■ PROBLEM REQUIREMENTS ■
Which lines in the records below contain the word "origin"? Report each of them.

■ INFORMATION GIVEN ■
......
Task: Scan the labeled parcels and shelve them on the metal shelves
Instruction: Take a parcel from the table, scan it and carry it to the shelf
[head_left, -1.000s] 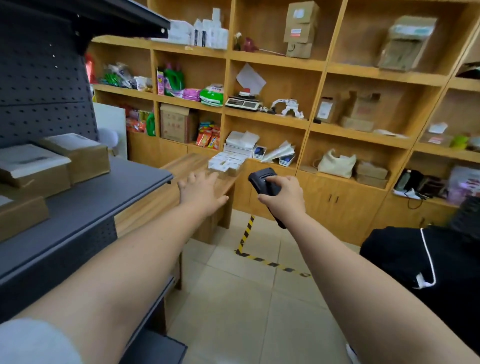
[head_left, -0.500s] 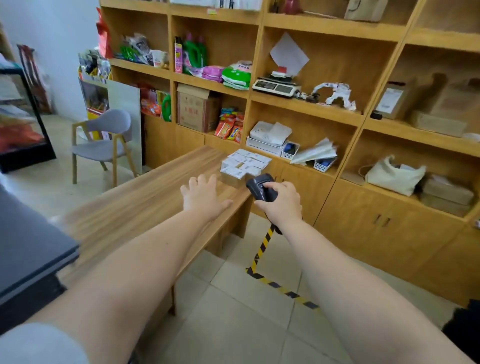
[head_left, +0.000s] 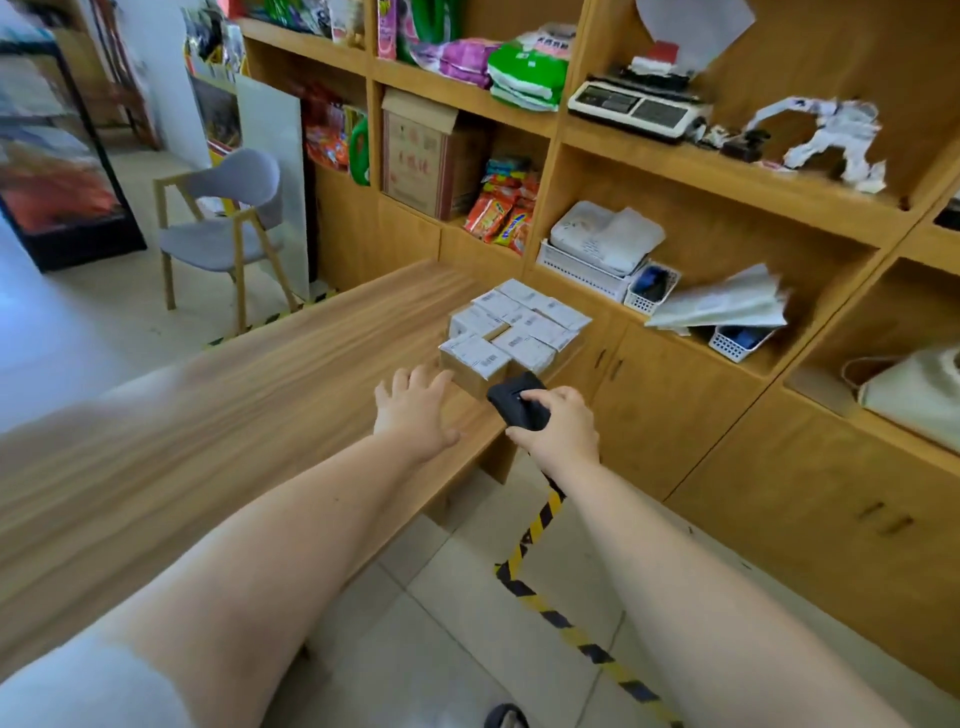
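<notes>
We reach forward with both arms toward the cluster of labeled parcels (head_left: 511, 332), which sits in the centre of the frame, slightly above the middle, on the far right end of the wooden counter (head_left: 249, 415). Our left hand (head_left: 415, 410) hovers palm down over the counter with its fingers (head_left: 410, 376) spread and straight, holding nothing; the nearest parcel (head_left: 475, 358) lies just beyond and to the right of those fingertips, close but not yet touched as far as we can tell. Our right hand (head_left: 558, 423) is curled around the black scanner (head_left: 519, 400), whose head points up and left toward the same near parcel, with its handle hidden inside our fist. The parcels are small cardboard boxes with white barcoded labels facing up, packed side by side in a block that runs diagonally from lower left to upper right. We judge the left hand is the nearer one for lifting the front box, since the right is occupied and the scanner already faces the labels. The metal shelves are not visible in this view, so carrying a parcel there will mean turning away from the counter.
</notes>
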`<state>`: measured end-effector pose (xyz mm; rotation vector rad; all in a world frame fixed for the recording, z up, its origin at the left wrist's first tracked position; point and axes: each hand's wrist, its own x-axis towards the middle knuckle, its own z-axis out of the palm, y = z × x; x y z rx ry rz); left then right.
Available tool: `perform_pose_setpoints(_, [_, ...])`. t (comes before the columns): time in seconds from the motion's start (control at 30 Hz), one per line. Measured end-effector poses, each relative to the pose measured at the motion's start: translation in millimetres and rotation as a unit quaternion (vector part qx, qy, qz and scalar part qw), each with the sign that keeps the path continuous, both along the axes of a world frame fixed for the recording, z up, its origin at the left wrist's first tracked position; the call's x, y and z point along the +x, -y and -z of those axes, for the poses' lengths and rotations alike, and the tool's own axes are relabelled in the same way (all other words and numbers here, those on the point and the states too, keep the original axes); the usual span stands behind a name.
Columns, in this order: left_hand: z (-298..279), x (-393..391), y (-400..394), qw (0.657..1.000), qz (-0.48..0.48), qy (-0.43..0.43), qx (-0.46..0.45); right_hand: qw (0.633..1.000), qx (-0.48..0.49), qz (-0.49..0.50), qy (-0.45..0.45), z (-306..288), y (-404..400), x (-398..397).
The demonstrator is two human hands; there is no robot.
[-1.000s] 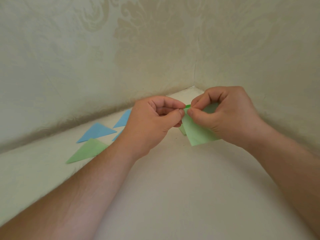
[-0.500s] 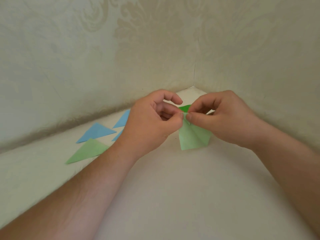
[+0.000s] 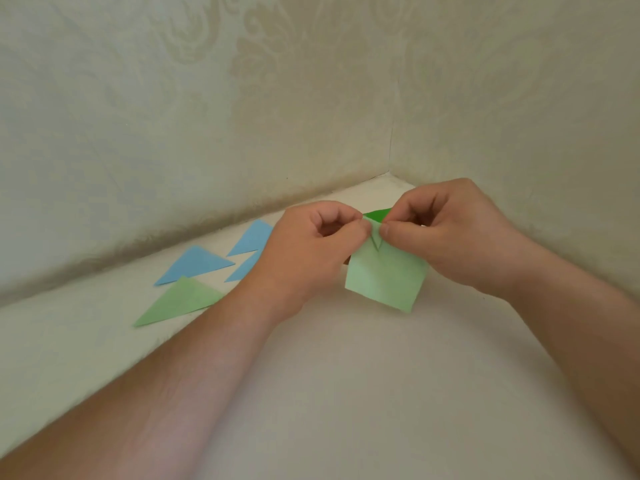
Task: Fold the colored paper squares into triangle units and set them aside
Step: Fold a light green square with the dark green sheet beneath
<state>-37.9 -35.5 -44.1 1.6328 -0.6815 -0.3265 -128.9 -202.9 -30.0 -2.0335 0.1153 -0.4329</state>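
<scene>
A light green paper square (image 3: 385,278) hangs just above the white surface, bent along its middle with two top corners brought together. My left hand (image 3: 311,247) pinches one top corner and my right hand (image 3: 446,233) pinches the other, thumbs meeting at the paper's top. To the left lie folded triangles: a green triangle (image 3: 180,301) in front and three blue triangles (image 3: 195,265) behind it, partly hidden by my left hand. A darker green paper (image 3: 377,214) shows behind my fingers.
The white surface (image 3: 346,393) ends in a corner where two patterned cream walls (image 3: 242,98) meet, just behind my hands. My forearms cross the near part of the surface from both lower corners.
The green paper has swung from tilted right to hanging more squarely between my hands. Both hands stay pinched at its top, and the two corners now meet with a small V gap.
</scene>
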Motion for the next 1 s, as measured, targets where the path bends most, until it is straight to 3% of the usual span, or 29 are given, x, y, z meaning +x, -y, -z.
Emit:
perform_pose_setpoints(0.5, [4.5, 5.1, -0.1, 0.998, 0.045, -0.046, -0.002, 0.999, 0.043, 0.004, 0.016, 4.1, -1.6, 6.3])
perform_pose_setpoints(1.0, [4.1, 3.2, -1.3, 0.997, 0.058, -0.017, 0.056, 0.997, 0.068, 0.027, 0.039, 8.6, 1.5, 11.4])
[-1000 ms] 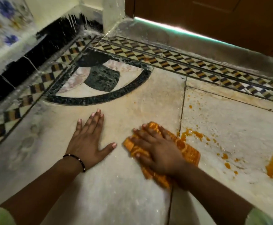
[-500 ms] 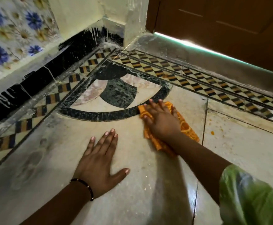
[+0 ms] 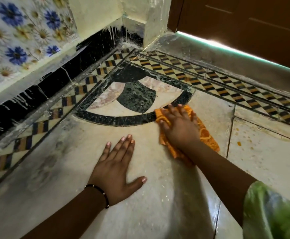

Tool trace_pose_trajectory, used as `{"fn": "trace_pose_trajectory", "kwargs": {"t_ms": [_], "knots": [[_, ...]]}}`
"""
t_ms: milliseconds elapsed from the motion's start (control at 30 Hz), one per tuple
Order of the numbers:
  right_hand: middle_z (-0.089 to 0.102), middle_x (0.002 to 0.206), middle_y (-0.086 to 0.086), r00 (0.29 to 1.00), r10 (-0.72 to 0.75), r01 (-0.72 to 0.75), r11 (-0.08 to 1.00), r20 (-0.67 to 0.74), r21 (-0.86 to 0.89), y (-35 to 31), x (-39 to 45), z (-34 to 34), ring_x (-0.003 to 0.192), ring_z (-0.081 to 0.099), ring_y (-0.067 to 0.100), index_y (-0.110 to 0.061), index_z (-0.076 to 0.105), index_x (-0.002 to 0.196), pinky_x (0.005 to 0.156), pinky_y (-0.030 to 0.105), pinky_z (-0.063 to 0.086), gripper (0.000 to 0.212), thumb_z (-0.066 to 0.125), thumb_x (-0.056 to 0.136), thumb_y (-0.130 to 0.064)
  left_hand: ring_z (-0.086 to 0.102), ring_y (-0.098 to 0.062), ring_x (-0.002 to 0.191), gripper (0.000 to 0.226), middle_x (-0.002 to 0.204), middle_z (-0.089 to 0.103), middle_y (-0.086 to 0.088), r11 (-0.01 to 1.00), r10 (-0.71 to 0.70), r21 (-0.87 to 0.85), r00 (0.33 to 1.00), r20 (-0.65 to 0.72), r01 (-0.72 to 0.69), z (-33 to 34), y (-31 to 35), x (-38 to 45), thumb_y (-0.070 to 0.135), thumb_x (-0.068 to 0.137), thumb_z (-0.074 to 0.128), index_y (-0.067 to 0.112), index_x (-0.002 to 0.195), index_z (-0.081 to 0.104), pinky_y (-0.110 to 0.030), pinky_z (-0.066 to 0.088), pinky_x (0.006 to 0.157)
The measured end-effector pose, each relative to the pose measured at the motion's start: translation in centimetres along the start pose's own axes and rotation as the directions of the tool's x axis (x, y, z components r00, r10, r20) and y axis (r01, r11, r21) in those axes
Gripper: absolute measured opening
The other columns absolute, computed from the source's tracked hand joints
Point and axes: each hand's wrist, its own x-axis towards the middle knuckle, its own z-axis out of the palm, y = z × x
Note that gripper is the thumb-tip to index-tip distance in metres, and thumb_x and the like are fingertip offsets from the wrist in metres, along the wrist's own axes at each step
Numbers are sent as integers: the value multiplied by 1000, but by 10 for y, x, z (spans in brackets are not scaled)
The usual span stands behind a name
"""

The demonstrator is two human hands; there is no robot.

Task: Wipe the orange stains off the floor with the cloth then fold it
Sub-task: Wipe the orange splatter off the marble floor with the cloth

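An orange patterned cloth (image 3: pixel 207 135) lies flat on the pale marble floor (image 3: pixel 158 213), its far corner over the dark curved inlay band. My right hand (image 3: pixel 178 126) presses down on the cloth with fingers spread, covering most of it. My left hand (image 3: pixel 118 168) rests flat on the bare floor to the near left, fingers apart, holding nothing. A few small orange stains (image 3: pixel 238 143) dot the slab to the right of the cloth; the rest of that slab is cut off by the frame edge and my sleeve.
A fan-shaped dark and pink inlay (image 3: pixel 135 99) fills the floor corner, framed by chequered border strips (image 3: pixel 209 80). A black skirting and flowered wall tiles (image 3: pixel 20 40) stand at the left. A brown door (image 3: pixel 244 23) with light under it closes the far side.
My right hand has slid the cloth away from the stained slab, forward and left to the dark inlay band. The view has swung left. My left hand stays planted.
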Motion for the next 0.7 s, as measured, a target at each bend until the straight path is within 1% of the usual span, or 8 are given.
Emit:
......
■ RESPONSE ■
`<state>`: measured end-effector pose (xyz mm; rotation vector rad; all in a world frame fixed for the recording, z up, its origin at the left wrist's first tracked position; point and axes: each hand's wrist, its own x-axis towards the middle knuckle, its own z-axis out of the palm, y = z × x; x y z rx ry rz); left then right.
Available tool: `perform_pose_setpoints(_, [_, ...])`. t (comes before the columns): time in seconds from the motion's start (control at 30 Hz), one per line. Measured end-effector poses, each relative to the pose measured at the motion's start: translation in millimetres and rotation as a unit quaternion (vector part qx, qy, qz and scalar part qw), each with the sign that keeps the path continuous, both along the axes of a world frame fixed for the recording, z up, its origin at the left wrist's first tracked position; the call's x, y and z point along the +x, -y and -z of those axes, for the poses' lengths and rotations alike, and the tool's own axes are relabelled in the same way (all other words and numbers here, those on the point and the states too, keep the original axes); the usual span stands behind a name.

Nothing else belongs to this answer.